TASK ITEM:
Only those lines in the data below from the line containing "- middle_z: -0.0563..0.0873" through the line containing "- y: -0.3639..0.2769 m", both included, should be restated word for word.

┌──

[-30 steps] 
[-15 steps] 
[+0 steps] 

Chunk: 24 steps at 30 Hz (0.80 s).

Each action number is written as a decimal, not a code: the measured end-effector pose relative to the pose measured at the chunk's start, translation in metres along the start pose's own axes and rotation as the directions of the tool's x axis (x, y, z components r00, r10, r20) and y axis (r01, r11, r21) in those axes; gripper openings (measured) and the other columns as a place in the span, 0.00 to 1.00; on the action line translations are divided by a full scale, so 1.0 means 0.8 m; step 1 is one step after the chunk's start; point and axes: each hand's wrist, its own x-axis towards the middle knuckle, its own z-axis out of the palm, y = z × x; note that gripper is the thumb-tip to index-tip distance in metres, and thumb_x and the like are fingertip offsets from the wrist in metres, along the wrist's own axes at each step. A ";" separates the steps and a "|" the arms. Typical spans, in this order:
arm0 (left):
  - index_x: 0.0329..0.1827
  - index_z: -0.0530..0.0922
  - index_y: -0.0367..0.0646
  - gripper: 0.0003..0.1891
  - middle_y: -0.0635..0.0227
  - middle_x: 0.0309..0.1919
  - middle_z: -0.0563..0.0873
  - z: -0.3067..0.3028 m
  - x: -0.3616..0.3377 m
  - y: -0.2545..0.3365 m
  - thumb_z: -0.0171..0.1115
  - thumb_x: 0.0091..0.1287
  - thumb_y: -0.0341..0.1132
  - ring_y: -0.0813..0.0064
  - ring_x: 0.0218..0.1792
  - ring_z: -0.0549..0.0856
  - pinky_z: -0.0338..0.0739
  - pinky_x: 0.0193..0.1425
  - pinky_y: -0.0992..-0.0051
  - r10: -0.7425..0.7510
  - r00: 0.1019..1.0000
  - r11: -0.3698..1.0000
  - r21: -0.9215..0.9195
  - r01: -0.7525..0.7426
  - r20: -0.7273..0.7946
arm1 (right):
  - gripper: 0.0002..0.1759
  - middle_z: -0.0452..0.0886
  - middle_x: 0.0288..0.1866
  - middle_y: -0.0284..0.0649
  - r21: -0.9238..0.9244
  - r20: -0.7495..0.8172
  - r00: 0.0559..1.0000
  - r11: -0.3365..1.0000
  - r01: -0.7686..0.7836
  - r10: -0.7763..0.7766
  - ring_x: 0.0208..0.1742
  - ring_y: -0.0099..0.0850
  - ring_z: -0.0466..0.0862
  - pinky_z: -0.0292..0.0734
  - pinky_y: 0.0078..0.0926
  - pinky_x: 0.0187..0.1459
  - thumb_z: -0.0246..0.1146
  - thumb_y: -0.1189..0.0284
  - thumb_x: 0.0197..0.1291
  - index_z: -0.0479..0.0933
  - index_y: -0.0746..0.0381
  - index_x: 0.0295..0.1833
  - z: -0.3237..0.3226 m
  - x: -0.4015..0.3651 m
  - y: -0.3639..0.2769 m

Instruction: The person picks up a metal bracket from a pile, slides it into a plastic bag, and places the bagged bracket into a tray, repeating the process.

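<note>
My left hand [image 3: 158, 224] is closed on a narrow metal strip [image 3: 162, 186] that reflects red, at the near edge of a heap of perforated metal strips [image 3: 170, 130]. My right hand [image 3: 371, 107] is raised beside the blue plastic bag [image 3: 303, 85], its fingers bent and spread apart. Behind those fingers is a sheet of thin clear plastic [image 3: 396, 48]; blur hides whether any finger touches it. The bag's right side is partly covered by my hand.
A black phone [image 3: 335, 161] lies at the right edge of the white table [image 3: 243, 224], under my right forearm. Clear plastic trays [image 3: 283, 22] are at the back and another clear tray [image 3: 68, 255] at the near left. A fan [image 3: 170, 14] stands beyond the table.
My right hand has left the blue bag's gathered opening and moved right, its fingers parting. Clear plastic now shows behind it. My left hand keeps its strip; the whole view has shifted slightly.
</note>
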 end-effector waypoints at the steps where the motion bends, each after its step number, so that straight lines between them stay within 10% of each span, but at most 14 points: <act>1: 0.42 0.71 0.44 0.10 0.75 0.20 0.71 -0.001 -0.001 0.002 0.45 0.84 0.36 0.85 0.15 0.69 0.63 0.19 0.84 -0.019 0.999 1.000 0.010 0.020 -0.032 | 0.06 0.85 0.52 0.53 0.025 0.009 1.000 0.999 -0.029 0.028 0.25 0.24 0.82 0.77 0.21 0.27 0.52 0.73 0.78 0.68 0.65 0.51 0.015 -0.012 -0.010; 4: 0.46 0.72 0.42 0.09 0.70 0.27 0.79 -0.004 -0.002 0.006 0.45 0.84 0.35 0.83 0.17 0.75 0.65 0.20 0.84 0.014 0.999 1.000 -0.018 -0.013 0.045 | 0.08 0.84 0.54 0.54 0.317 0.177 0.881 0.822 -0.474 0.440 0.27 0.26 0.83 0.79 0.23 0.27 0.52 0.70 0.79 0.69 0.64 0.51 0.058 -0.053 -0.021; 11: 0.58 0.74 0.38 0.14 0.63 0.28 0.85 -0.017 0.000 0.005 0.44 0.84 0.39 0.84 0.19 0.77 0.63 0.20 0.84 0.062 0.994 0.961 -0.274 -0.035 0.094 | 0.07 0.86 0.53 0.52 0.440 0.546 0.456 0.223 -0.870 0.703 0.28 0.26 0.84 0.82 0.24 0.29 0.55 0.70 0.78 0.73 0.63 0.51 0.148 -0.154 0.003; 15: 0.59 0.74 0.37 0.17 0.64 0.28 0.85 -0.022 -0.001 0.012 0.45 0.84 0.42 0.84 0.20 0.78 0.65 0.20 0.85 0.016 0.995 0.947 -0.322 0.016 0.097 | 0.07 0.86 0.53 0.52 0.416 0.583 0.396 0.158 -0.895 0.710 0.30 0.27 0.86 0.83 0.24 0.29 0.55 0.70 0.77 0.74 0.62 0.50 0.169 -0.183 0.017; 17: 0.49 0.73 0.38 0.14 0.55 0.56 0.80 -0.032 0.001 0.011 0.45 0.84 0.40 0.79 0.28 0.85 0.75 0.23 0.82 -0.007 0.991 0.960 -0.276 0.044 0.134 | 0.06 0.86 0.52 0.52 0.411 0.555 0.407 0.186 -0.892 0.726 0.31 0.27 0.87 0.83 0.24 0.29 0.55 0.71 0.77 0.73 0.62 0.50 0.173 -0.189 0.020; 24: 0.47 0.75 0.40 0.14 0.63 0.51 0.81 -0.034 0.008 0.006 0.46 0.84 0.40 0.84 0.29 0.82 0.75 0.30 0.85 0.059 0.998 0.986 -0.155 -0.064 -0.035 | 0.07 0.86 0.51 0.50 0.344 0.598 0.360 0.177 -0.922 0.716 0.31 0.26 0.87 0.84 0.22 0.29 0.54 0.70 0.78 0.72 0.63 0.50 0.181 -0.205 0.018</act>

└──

EXERCISE RESULT:
  - middle_z: -0.0563..0.0873
  - z: -0.3067..0.3028 m
  - x: -0.3616..0.3377 m
  - y: -0.2545..0.3365 m
  - thumb_z: -0.0171..0.1115
  - thumb_x: 0.0091..0.1287
  - thumb_y: -0.0341..0.1132
  - ring_y: -0.0813..0.0064
  - ring_x: 0.0218..0.1792
  - ring_z: -0.0549..0.0856
  - pinky_z: -0.0338..0.0739
  - pinky_x: 0.0193..0.1425
  - pinky_y: -0.0992..-0.0051
  - r10: -0.7425..0.7510
  - r00: 0.1019..1.0000
  - r11: -0.3698..1.0000
  - r21: -0.9215..0.9195
  - r01: -0.7525..0.7426
  - r20: -0.7273..0.7946
arm1 (right):
  - gripper: 0.0002..0.1759
  - middle_z: -0.0452..0.0886
  - middle_x: 0.0288..0.1866
  - middle_y: -0.0284..0.0649
  - r21: -0.9238..0.9244
  - r20: -0.7495..0.8172
  - r00: 0.0559..1.0000
  - r11: -0.3365..1.0000
  - r01: -0.7686..0.7836
  - r10: -0.7763..0.7766
  - ring_x: 0.0208..0.1742
  - ring_y: -0.0099..0.0850
  - ring_z: -0.0466..0.0862
  - pinky_z: -0.0292..0.0734
  - pinky_y: 0.0078..0.0926
  - pinky_x: 0.0187..0.1459
  - thumb_z: -0.0246..0.1146
  - thumb_y: -0.1189..0.0284
  - thumb_x: 0.0197..0.1291
  - index_z: -0.0479..0.0933
  - index_y: -0.0746..0.0381
  - index_x: 0.0295..0.1833
  - z: -0.3237..0.3226 m
  - x: -0.4015..0.3651 m
  - y: -0.3639..0.2769 m

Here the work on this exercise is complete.